> _Work instructions_
Please give back, word for word, only the lines starting at the one containing "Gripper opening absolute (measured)" and ending at the one containing "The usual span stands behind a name" within the material below.

━━━━━━━━━━━━━━━━━━━━

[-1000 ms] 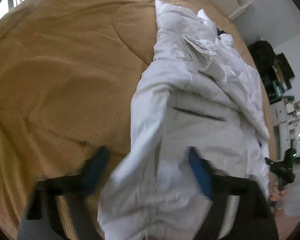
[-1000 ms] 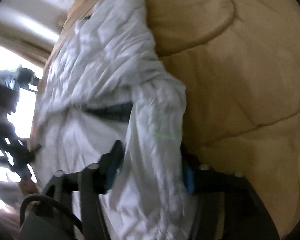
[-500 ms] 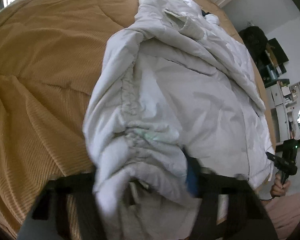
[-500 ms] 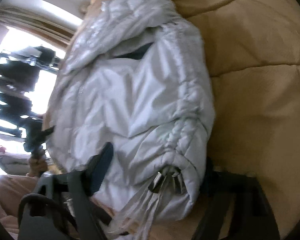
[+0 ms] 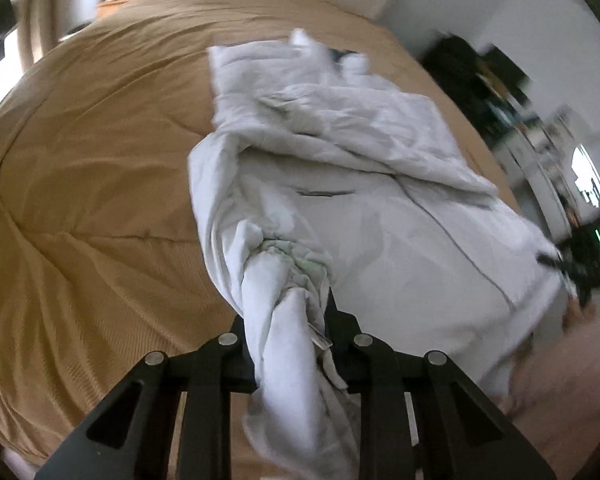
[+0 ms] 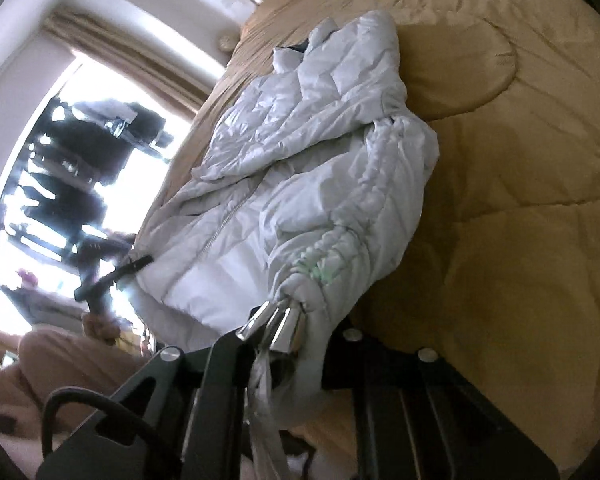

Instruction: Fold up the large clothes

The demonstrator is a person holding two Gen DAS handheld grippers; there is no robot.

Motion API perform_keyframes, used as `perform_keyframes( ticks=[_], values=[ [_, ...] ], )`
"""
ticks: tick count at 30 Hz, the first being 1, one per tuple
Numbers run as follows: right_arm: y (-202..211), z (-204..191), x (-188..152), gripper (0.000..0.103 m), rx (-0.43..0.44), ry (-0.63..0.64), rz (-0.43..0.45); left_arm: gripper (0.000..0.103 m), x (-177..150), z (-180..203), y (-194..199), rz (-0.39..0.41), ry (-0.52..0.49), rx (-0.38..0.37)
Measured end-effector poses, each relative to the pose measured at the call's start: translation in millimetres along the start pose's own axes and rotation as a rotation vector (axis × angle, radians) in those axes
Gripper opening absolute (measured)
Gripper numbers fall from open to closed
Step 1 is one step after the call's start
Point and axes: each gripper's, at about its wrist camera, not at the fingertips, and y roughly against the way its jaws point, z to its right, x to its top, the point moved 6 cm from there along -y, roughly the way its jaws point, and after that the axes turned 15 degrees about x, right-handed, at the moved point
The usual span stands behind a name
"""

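On the bed (image 5: 80,168), both grippers pinch the jacket (image 5: 380,216); only the right view shows toggles (image 6: 276,326).

Wide bare stretch of tan bedspread (image 5: 80,200) left of white jacket (image 5: 380,220): open passage. Same on jacket's other side in right view. Dark cluttered shelves (image 5: 496,92) stand past bed's far corner; curtain (image 6: 132,52) at window beyond.
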Motion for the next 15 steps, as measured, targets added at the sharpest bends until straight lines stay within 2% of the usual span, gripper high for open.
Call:
perform_keyframes(
  ticks=[3,5,7,10,13,15],
  values=[
    [7,-10,-12,0.011,0.023,0.043,-0.031,0.022,-7,-1,16,-0.011,-0.050,-0.035],
    [9,-15,-12,0.011,0.032,0.062,-0.030,0.022,-4,-5,21,-0.011,-0.036,-0.040],
    [11,-15,1,0.011,0.035,0.057,-0.009,0.022,14,-6,22,0.009,-0.006,-0.043],
    [8,-18,40,0.011,0.056,0.057,0.050,0.022,62,-4,19,0.037,0.030,-0.030],
    [0,-19,109,0.011,0.064,0.041,0.121,0.022,126,-3,14,0.049,0.044,0.000],
    [-12,-14,151,0.011,0.053,0.015,0.140,0.022,178,-3,7,0.054,0.034,0.055]
  ],
)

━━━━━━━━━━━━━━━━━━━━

> _Written answer_
Gripper opening absolute (measured)
Gripper numbers fall from open to closed
Step 1 is one step after the call's start
Point and axes: each gripper's, at about its wrist camera, not at the fingertips, and y roughly against the way its jaws point, z to its right, x to its top, the point moved 6 cm from there along -y, roughly the way its jaws point, and after that the axes turned 15 degrees about x, right-handed, at the moved point
The usual span stands behind a name

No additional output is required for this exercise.